If you need to change someone else’s mind, you need to actually sell the idea. And this always has to be done with a pull, not a push—attract them to your idea. This is not quick, but push just doesn’t convince.
Note that you won’t find their true rejection by bluntly asking, as they will detect “sales!” and go defensive.
(I am awful at selling things for money, but try to sell people on ideas more or less every second I’m writing or talking. How am I doing on this one?)
I didn’t say anything about “advice”. I may usually be considered excessively cynical, but I don’t go that far—many people will take advice that they asked for into consideration. They may not actually follow the advice, but they often modify their own plans in consideration of it.

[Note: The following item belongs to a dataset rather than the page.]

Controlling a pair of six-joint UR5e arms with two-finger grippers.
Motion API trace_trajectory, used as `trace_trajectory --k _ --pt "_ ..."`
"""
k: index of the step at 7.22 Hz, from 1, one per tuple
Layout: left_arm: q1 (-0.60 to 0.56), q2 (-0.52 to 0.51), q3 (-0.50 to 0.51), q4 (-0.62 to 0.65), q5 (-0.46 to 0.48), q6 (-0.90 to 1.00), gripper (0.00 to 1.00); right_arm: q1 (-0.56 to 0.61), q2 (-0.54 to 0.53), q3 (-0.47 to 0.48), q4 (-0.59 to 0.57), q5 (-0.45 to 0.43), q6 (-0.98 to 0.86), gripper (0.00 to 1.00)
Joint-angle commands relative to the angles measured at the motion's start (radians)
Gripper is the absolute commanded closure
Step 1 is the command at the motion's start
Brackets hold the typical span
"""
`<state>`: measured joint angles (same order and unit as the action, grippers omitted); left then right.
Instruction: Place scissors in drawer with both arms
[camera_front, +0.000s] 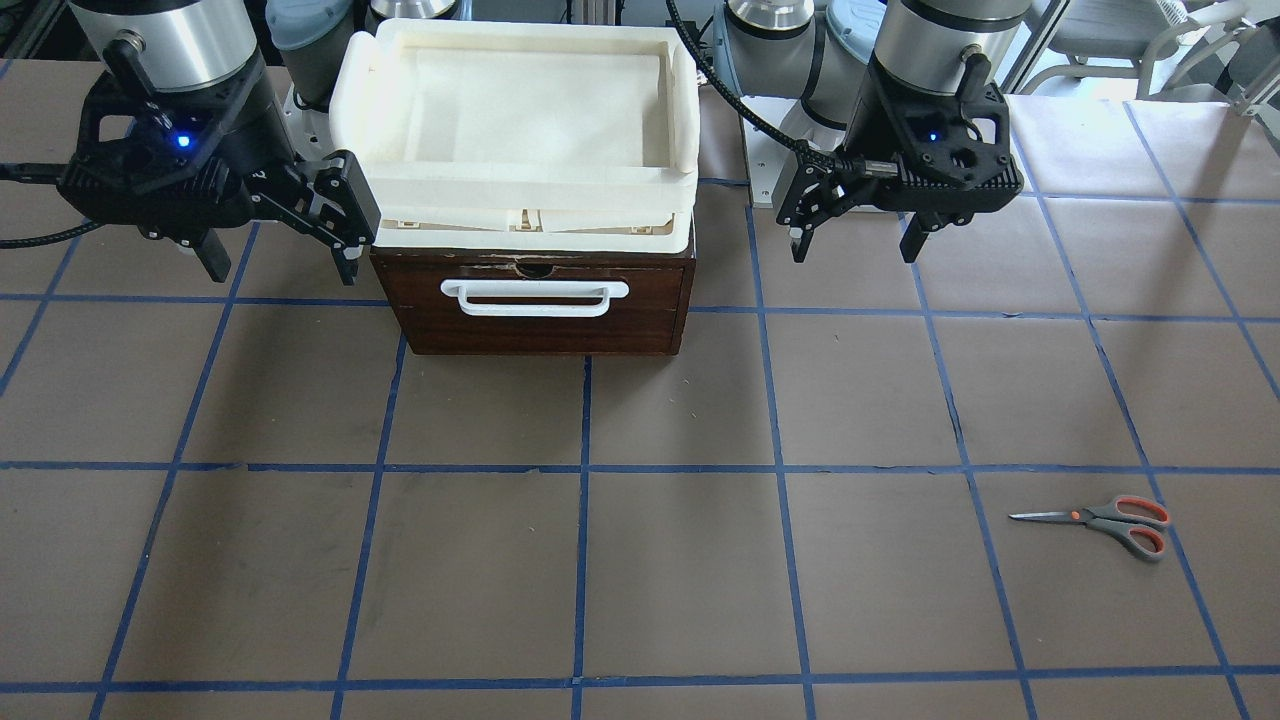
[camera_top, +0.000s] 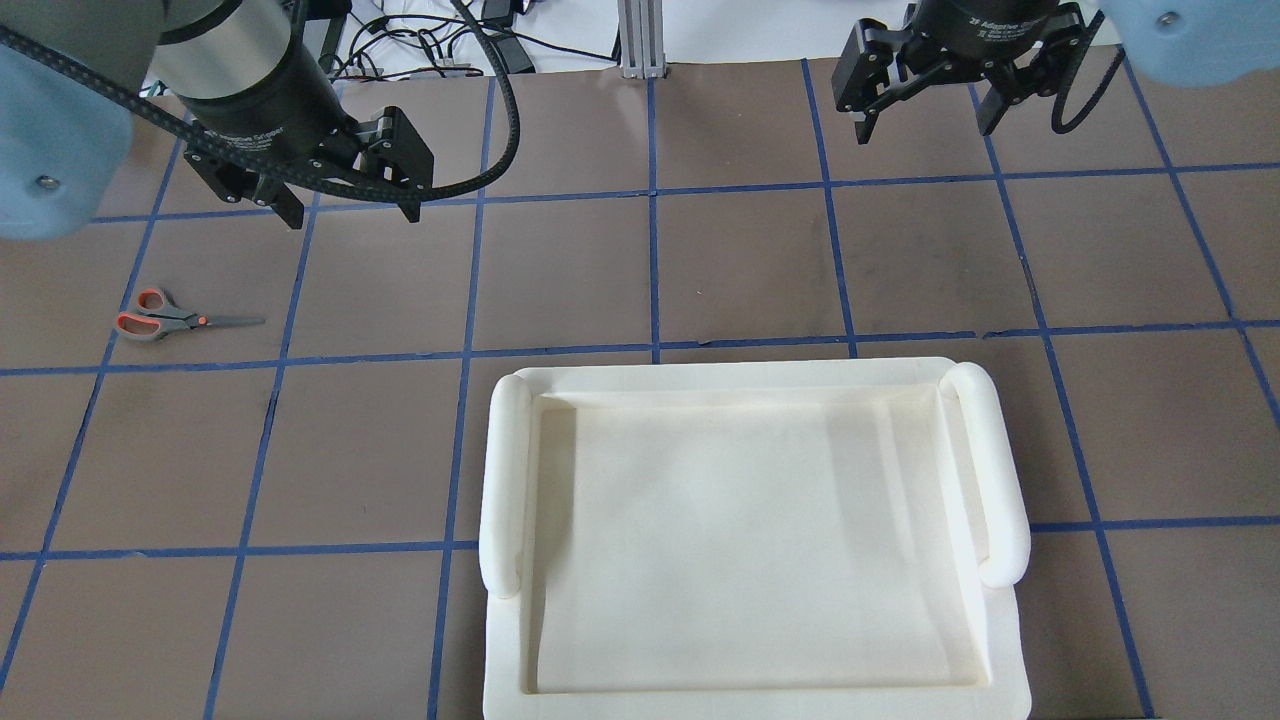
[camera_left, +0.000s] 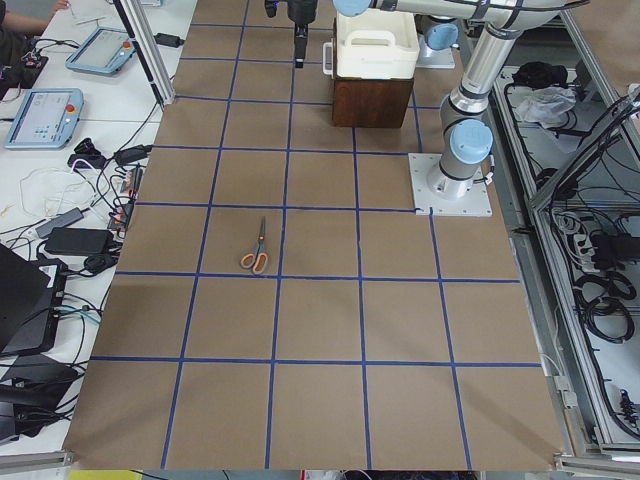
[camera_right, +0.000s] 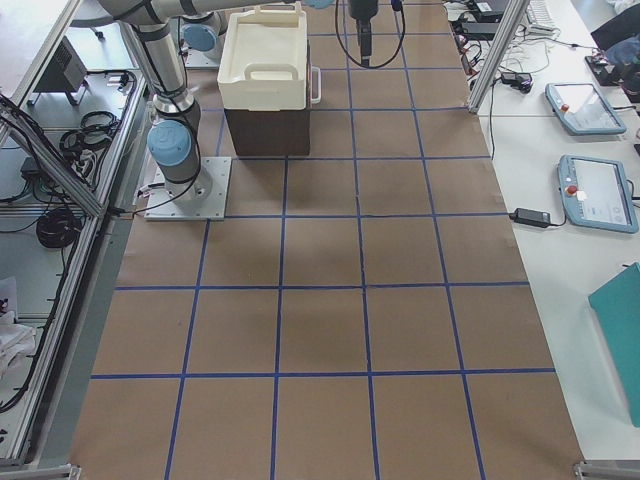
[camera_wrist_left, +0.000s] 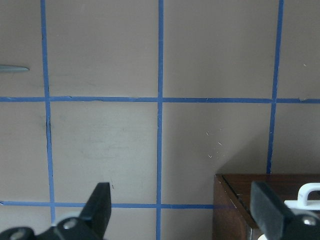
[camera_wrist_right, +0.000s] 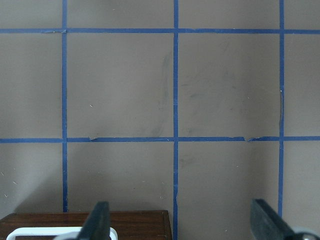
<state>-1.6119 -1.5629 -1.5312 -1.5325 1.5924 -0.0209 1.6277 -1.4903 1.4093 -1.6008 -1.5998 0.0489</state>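
Observation:
The scissors (camera_front: 1100, 520) lie flat on the brown table, far from the drawer, blades pointing toward the table's middle; they also show in the overhead view (camera_top: 180, 320) and the exterior left view (camera_left: 257, 250). The dark brown drawer (camera_front: 540, 310) is closed, and its white bar handle (camera_front: 535, 297) faces the table. My left gripper (camera_front: 855, 250) hangs open and empty beside the drawer, well apart from the scissors. My right gripper (camera_front: 282, 272) hangs open and empty on the drawer's other side. The left wrist view shows the drawer's corner (camera_wrist_left: 260, 200) and a blade tip (camera_wrist_left: 14, 69).
A cream-white plastic tray (camera_front: 680, 130) sits on top of the drawer box and hides it in the overhead view (camera_top: 505, 470). The table is brown with a blue tape grid. Control tablets and cables lie beyond the table's far edge (camera_left: 45, 110).

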Motion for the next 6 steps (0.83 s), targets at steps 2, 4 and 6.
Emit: trace_trajectory --k 2,4,6 --pt "0.229 -0.002 -0.044 0.003 0.003 0.561 0.00 0.020 0.033 0.071 0.004 0.124 0.000 0.00" --pt "0.382 -0.028 -0.085 0.005 0.001 0.917 0.00 0.104 0.117 0.089 -0.008 0.213 -0.047 0.00" --pt "0.513 -0.110 -0.089 0.035 0.003 1.188 0.00 0.181 0.162 0.088 0.002 0.138 -0.188 0.00"
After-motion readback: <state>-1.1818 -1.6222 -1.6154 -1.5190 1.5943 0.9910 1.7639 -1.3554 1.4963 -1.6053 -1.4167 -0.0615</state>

Well said! (Not exactly literally true obviously but the sentiment is spot on.)
The problem, of course, is that this generally requires use of the “Dark Arts,” or the power of irrational persuasion. Though it is theoretically possible to convince someone by changing the way their entire epistemology works, it’s much easier to use a technically incorrect but emotionally compelling argument. This, of course, is why clarity and conciseness are so important when explaining rationality. But you obviously know that already :)
Oh, absolutely. But there are lots of white-hat ways to sell ideas.

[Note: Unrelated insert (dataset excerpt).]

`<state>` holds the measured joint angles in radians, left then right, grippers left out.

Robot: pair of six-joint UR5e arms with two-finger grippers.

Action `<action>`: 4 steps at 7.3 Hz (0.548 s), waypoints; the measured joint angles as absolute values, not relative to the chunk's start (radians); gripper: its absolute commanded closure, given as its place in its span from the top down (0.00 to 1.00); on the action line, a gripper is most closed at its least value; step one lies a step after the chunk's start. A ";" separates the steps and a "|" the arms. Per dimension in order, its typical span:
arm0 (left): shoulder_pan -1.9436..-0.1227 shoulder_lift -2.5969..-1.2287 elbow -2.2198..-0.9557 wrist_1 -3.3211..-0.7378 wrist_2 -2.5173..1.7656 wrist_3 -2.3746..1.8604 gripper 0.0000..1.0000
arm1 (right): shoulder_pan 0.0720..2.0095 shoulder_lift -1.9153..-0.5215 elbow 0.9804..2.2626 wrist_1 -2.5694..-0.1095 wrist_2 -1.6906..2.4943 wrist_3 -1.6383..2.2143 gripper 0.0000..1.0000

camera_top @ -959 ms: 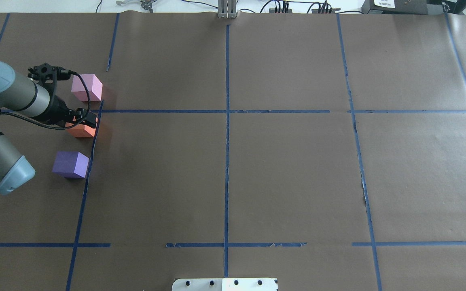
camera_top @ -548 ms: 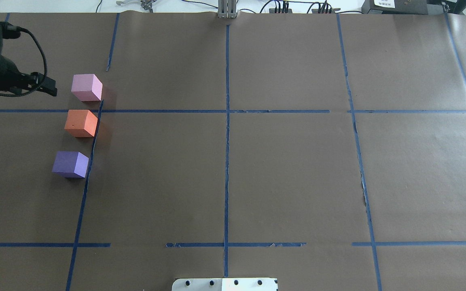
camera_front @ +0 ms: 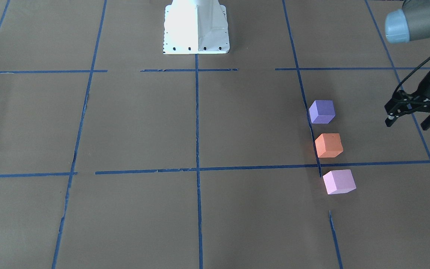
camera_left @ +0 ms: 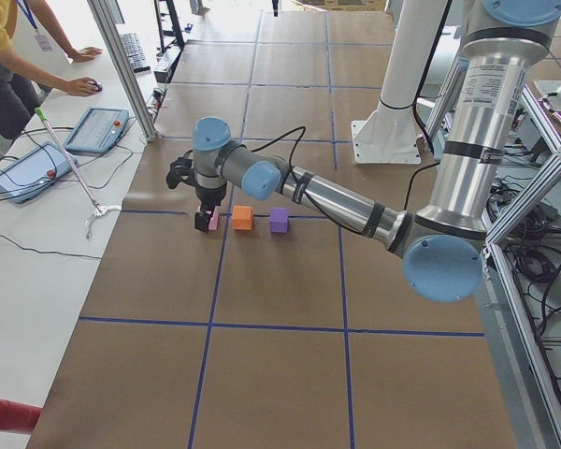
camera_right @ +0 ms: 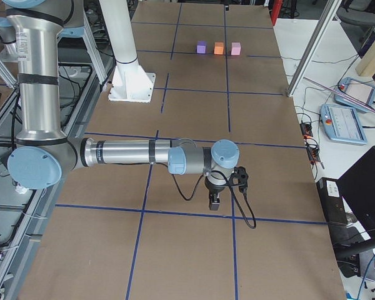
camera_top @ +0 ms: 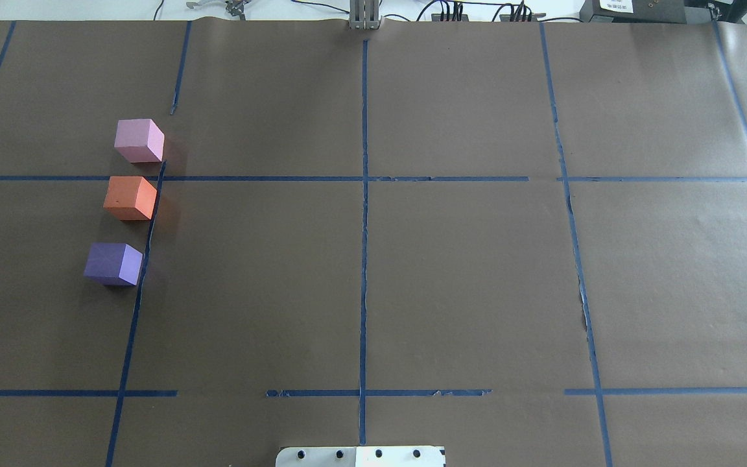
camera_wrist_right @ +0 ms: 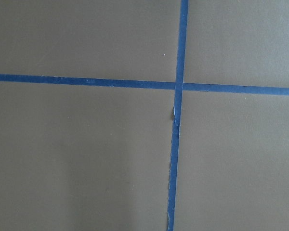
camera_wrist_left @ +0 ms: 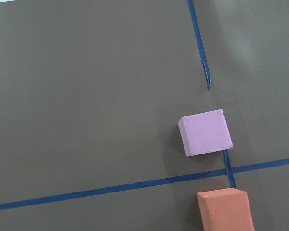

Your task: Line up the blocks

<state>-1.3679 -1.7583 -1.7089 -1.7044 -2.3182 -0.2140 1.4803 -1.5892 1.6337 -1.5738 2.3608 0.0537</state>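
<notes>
Three cubes stand in a line along a blue tape line on the brown paper: purple block (camera_front: pixel 322 111), orange block (camera_front: pixel 328 145) and pink block (camera_front: pixel 339 181). In the overhead view they are the purple block (camera_top: pixel 113 264), the orange block (camera_top: pixel 130 198) and the pink block (camera_top: pixel 139 141). The left wrist view shows the pink block (camera_wrist_left: pixel 205 132) and part of the orange block (camera_wrist_left: pixel 225 210). My left gripper (camera_front: pixel 409 122) hangs open and empty, well off to the side of the blocks. My right gripper (camera_right: pixel 214 201) shows only in the exterior right view, far from the blocks. I cannot tell whether it is open or shut.
The white robot base plate (camera_front: pixel 195 26) stands at the table's near middle. Blue tape lines (camera_top: pixel 364 194) cross the brown paper. An operator (camera_left: pixel 9 65) and teach pendants (camera_left: pixel 95 129) are beyond the table's far edge.
My left gripper has drawn away from the orange block, up and off toward the overhead view's left edge. The three blocks have not moved.
</notes>
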 measured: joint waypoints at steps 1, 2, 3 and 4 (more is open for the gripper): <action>-1.446 -1.756 -1.627 -1.703 -2.355 -0.102 0.99 | 1.480 -1.589 1.634 -1.574 2.361 0.054 1.00; -1.514 -1.750 -1.557 -1.703 -2.367 -0.029 0.99 | 1.480 -1.589 1.634 -1.575 2.361 0.054 1.00; -1.584 -1.742 -1.498 -1.704 -2.358 0.055 1.00 | 1.480 -1.589 1.634 -1.575 2.361 0.054 1.00; -1.640 -1.738 -1.459 -1.702 -2.339 0.121 1.00 | 1.480 -1.589 1.634 -1.575 2.361 0.054 1.00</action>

It is easy to become drunk with the wizardly power of shaping perceptions—the Steve Jobs reality distortion field superpower—and get really heavily into argument by sounding good. (Music journalism is a particular hazard for this, and where I picked it up.) So keep an eye on your moral compass at every step ;-)
Fantastic!
Very good post. Two observations -
Most people’s beliefs aren’t based on evidence. Some of their evidence being discredited or looking less strong usually won’t cause them to revise their beliefs.

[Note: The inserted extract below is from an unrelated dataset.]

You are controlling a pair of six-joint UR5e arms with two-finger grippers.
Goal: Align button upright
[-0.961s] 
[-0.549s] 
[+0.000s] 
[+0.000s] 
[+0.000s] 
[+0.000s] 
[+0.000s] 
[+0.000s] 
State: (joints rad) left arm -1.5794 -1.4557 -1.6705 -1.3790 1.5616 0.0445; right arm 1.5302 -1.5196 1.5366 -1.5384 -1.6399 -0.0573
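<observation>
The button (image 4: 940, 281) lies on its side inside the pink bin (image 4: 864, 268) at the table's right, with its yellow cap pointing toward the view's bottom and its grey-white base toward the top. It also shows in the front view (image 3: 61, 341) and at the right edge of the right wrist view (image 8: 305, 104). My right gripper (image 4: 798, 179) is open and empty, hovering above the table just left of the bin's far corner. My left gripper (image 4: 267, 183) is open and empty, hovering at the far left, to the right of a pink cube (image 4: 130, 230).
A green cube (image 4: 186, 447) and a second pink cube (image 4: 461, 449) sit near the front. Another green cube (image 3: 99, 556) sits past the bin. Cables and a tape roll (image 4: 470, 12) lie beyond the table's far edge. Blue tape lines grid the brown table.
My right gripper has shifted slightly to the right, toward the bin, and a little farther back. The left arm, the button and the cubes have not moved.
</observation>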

This is partially because people’s beliefs are a lot more binary than the real world is. The guy might think that admitting a Scotsman committed a crime would be switching from “All Scotsmen are the best” to “All Scotsmen are not the best,” which would be hard for him if he’s proud of his heritage.
In reality, he could say something like, “I was mistaken—Scots aren’t perfect. We’re still great people, though”—but most people think that admitting one crack into the armor will break the whole thing, so they fight it.
Refer to discussion in Least convenient possible world.
You mention two reasons for this failure but neither of them seem to be remotely close to the most important reasons. Rational argument is, all else being equal, an abysmal persuasion technique. Is not this already well understood?
I doubt that is true. I expect some people are persuaded by arguments of that form—and I believe I have seen people fall prey to just that tactic. It is also true in general that many (but not all) arguments are rationalisations.
I’d like to point out that this post and many of the comments are about a subcategory of beliefs, not beliefs in general. Something like ‘political beliefs’, beliefs that are held because the believer gets pleasure out of holding them. Many other kinds of beliefs ( for example “my car is broken”), are not subject to such issues very frequently.
To torture the metaphor—my highly-decorated veteran soldier in arguments involving this subcategory is questioning the validity of this subcategory. A juror shouldn’t believe someone guilty because they enjoy holding that belief, etc.